We visited Garden of the God's twice while we were in Colorado Springs. Here are the favorite pics from those visits.

This is the best scenic shot that we got while we were there. The sun was setting so part of the mountain was shaded from the sun.

This is Sarah after we successfully climbed to the top of a mountain (at least that is what we'll be calling it). Unfortunately it started pouring down rain on the way back down, so our enthusiasm was a bit muted.

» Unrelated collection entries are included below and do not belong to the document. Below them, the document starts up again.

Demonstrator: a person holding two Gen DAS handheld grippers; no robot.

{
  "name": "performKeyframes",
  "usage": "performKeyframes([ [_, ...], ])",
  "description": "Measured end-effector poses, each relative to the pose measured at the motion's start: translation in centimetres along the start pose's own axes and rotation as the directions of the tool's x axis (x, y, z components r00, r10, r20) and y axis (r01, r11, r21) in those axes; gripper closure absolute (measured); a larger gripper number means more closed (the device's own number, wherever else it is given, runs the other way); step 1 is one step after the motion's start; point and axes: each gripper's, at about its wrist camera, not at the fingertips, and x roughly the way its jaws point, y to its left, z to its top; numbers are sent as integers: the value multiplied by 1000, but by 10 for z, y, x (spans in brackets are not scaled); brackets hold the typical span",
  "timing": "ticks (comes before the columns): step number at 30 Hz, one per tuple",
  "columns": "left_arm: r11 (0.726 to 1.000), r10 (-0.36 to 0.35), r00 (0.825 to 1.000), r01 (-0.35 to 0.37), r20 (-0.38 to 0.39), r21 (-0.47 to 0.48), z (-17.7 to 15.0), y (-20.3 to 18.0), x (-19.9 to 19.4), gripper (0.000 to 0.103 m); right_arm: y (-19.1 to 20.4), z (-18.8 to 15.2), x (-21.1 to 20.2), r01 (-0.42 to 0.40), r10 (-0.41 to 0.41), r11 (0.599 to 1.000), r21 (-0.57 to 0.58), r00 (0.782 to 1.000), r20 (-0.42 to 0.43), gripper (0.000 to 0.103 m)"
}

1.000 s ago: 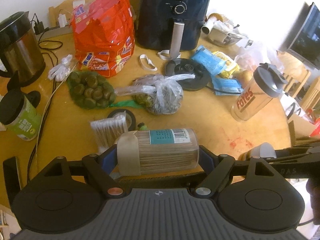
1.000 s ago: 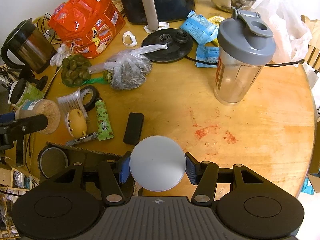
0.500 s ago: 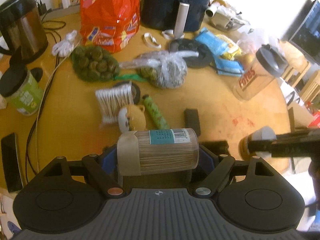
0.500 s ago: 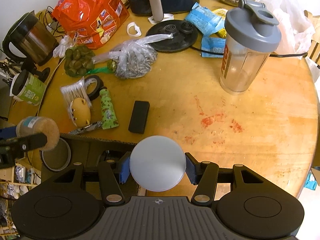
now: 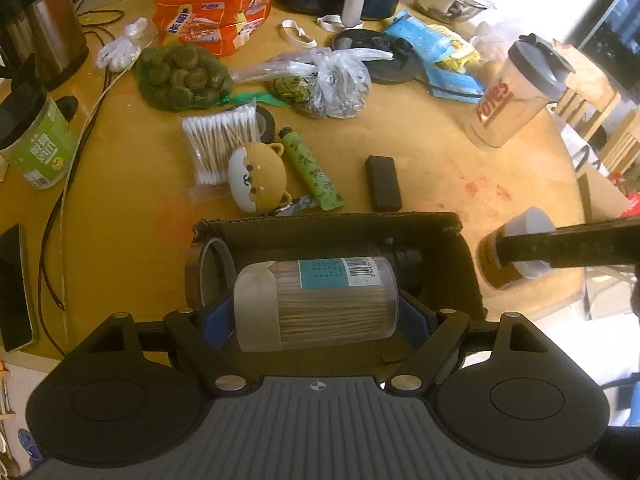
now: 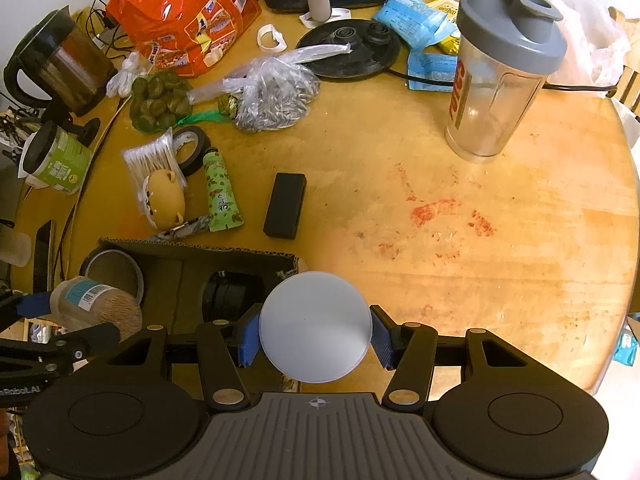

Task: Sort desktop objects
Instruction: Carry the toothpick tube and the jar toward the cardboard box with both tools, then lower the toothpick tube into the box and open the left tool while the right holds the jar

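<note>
I have the left hand-held gripper [image 5: 316, 316] clamped end-to-end on the toothpick jar [image 5: 316, 304], lower centre over the cardboard box [image 5: 460, 264]: light, rigid, slick plastic, likely to roll; right hand-held gripper [image 6: 314, 338] clamped on a grey-lidded jar [image 6: 314, 326].

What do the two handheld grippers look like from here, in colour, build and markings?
Both match: the left gripper and right gripper have matte black linkage arms with silver pivot screws, blue ribbed pads, a grey ridged body with a small crosshair mark, and round black housings either side. White lettering shows on the left gripper's arm in the right wrist view.
</note>
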Motion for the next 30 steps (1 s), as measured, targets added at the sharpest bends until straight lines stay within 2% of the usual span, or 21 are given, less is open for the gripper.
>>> performKeyframes([
  [16, 997, 37, 999, -38, 16, 65, 9, 0, 24, 21, 21, -11, 0, -3, 3, 1000, -19, 1000, -17, 45],
  [21, 998, 11, 1000, -11, 0, 66, 11, 3, 36, 20, 25, -12, -1, 0, 0, 1000, -18, 1000, -17, 45],
  [22, 998, 3, 1000, -3, -3, 59, 11, 4, 39, 19, 25, -13, -1, 0, 0, 1000, -18, 1000, -17, 45],
  [24, 997, 32, 999, -32, -6, 63, 9, 5, 45, 12, 27, -13, -1, 0, 0, 1000, -18, 1000, -19, 45],
  [27, 999, 20, 999, -22, 36, 38, 8, 10, 40, 3, 29, -14, 0, 1, -1, 1000, -17, 1000, -22, 45],
  [30, 999, 24, 998, -26, 56, 38, 9, 11, 31, 3, 30, -15, 1, 4, -4, 1000, -17, 1000, -26, 45],
])
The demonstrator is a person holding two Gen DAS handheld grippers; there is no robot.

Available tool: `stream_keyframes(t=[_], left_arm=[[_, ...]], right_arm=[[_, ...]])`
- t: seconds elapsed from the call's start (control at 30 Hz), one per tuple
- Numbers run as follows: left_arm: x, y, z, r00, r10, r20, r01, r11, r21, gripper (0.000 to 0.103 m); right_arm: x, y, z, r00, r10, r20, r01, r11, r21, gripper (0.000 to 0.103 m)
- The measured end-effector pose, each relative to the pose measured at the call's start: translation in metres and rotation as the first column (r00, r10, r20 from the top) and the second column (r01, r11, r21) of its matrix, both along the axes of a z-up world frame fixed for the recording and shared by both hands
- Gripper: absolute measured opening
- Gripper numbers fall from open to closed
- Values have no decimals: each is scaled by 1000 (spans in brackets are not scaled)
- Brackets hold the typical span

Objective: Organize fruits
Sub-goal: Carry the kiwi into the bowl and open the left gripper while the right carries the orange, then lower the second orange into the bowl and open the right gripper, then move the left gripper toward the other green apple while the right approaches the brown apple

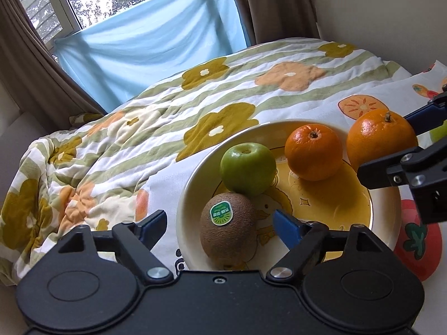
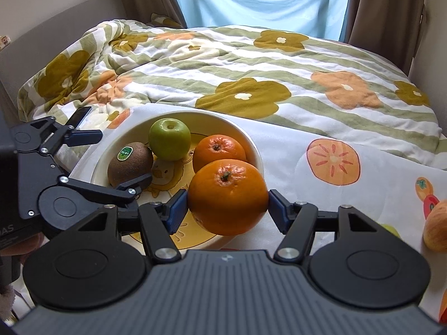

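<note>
Kiwi (image 1: 228, 229) in plate (image 1: 192, 184), left gripper (image 1: 220, 223) fingers spread, clear. Right gripper (image 2: 226, 205) pinching big orange (image 2: 227, 196) over plate; lower, release next.

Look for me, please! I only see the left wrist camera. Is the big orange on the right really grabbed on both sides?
Observer: Yes. The right gripper presses a finger on each side of the big orange.
Operator: Is any fruit still outside the plate?
Observer: Yes, a reddish apple lies on the fruit-print cloth, at the right edge of the right wrist view.
</note>
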State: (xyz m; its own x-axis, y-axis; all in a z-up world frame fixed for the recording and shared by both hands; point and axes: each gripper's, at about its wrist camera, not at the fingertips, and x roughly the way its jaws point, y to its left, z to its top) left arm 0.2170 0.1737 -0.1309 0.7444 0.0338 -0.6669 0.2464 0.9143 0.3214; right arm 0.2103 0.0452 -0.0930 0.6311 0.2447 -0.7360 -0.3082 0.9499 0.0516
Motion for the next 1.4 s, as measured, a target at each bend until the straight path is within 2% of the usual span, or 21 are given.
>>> stream_keyframes(t=[0.13, 0.27, 0.47, 0.87, 0.9, 0.93, 0.97, 1.03, 1.4], left_arm=[[-17, 6, 9, 1000, 7, -11, -8, 1000, -12, 88], [-33, 14, 16, 999, 39, -35, -42, 995, -93, 89], [-49, 16, 18, 996, 76, -45, -83, 984, -156, 89], [-53, 16, 15, 996, 68, -63, -77, 983, -165, 89], [-53, 15, 15, 996, 66, -62, -75, 984, -161, 89], [-53, 15, 15, 996, 66, -60, -75, 985, -154, 89], [-54, 15, 15, 996, 68, -59, -76, 986, -149, 89], [-54, 14, 17, 996, 75, -56, -83, 985, -148, 89], [-69, -1, 33, 988, 146, -46, -152, 976, -156, 91]], right_arm=[[3, 0, 1, 1000, 17, -1, -17, 1000, -18, 77], [5, 7, -1, 998, 54, -8, -54, 998, -33, 77], [9, 24, -10, 993, 109, -38, -112, 991, -70, 77], [7, 36, -24, 986, 150, -72, -158, 980, -121, 78], [6, 36, -23, 987, 151, -60, -158, 980, -123, 79], [4, 36, -20, 988, 149, -42, -153, 980, -126, 85], [3, 35, -17, 989, 147, -21, -149, 980, -135, 96], [-1, 33, -10, 991, 135, 21, -131, 981, -146, 103], [-15, -1, 9, 996, 82, 26, -81, 995, -51, 103]])
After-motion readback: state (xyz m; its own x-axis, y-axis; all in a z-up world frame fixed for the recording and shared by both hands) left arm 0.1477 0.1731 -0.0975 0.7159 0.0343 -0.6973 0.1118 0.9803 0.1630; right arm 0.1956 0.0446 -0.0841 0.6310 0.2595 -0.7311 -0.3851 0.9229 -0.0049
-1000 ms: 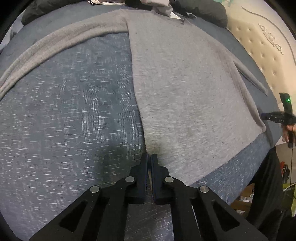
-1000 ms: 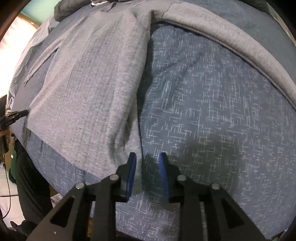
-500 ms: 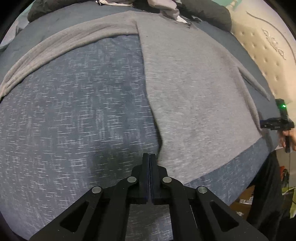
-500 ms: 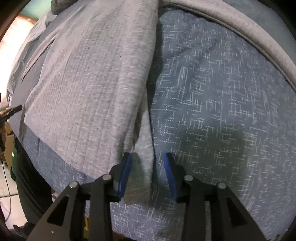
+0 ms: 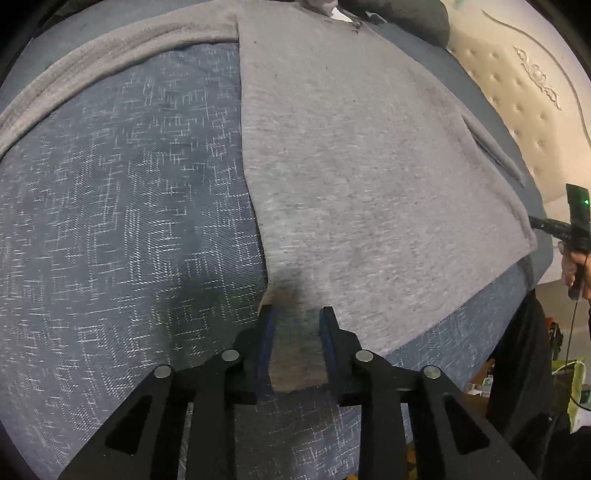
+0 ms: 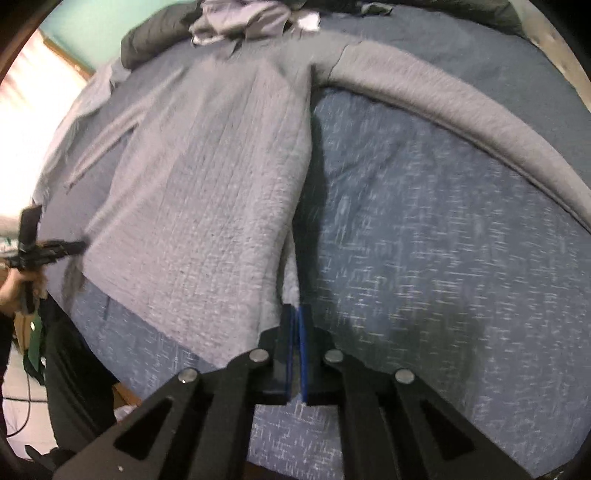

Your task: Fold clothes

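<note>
A grey sweater (image 5: pixel 369 166) lies spread flat on the bed, one long sleeve (image 5: pixel 110 62) stretched out to the side. In the left wrist view my left gripper (image 5: pixel 297 314) points down over the sweater's near hem corner. Its jaws are opening, and the cloth lies between the fingers without being pinched. In the right wrist view my right gripper (image 6: pixel 295 312) is shut on the other hem corner of the sweater (image 6: pixel 207 192), and that edge rises slightly off the cover. The other sleeve (image 6: pixel 461 107) arcs across the upper right.
The bed has a blue patterned cover (image 5: pixel 110 221). A cream padded headboard (image 5: pixel 517 92) stands at the right. Loose clothes (image 6: pixel 243 18) and a dark bundle (image 5: pixel 406 14) lie at the far end. A person's hand (image 5: pixel 576 262) and dark trousers (image 5: pixel 524 369) are at the bed's edge.
My left gripper, shut beside the hem before, now stands apart over the hem corner. My right gripper, open around the other corner, has shut on it and lifted a little.
</note>
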`<act>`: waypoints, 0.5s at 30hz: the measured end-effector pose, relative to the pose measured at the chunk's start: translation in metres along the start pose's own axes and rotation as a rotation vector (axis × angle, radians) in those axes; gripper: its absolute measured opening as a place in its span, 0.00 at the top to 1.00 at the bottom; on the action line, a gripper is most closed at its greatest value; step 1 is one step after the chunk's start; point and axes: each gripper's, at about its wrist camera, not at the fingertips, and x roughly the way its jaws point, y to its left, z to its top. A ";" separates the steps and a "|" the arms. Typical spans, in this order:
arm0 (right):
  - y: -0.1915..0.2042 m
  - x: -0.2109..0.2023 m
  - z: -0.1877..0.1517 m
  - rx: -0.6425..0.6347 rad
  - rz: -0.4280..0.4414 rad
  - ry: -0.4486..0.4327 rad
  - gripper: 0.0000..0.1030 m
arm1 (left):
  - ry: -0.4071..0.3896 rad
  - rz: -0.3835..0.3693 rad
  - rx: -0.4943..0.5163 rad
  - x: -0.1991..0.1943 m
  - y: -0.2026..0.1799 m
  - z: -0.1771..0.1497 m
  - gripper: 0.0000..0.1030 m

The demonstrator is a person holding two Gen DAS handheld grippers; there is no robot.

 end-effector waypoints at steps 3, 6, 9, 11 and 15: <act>0.002 0.001 -0.004 0.033 -0.009 0.026 0.98 | 0.009 -0.004 0.002 0.006 -0.002 0.002 0.73; 0.004 0.007 -0.011 0.042 0.001 0.047 0.98 | 0.018 -0.014 0.001 0.011 -0.003 0.001 0.76; 0.008 0.017 -0.012 0.040 -0.002 0.068 0.98 | 0.018 -0.003 0.012 0.013 -0.005 0.002 0.98; 0.005 0.020 -0.010 0.050 0.001 0.070 0.98 | 0.009 -0.004 0.017 0.010 -0.006 0.002 1.00; -0.007 0.025 -0.008 0.092 0.022 0.085 0.98 | -0.018 -0.001 0.028 -0.003 -0.007 0.000 1.00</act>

Sarah and Jason with some of the Jackson clan. It was so fun to hang out with these friends from when I (jason) lived in Austin. We had some amazing hosts while we were in the Springs, so thanks Borkets, Jacksons, and Trevor. If any of y'all want to stay with us (when we have a home that is) come right on.

wheatland, wy

well, this morning we left colorado springs and drove up to wheatland, wy. we had a cookout for dinner and watched an amazing firework show. for a small, country town they sure can light up the sky. driving through wyoming was quite an experience...and we're not that far into it. there is nothing around for miles and miles. you can see forever and there are deer and antalope right by the road. it's so beautiful and peaceful and just untouched.

colorado springs was great. we went to garden of the gods, hung out with some of jason's old friends, and went to whit's end. good times. we head up to yellowstone tomorrow for some camping, which i am really excited about. hopefully we won't get eaten by bears.

Monday, July 3

Quick excerpt from our travel journal, July 1, 2006.
9:15am cst: After picking up a few supplies at Wal-Mart, we're leaving to start our forty day trip.
9:17am cst: We get in our first fight.
9:18am cst: Distracted by Cherokee Casino, we lose most of the trip money and decide to adjust our plans. 40 day trip across the country becomes a 40 minute trip to Westville and back.

Ok, in reality we have successfully navigated the first leg of our journey, from Siloam Springs to Colorado Springs. As you can see, we decided to use the tired old cliche of taking pictures at every state line that we cross. This will continue for the remainder of our trip. If you can think of any other travel cliches that we should participate in, please let us know as soon as possible.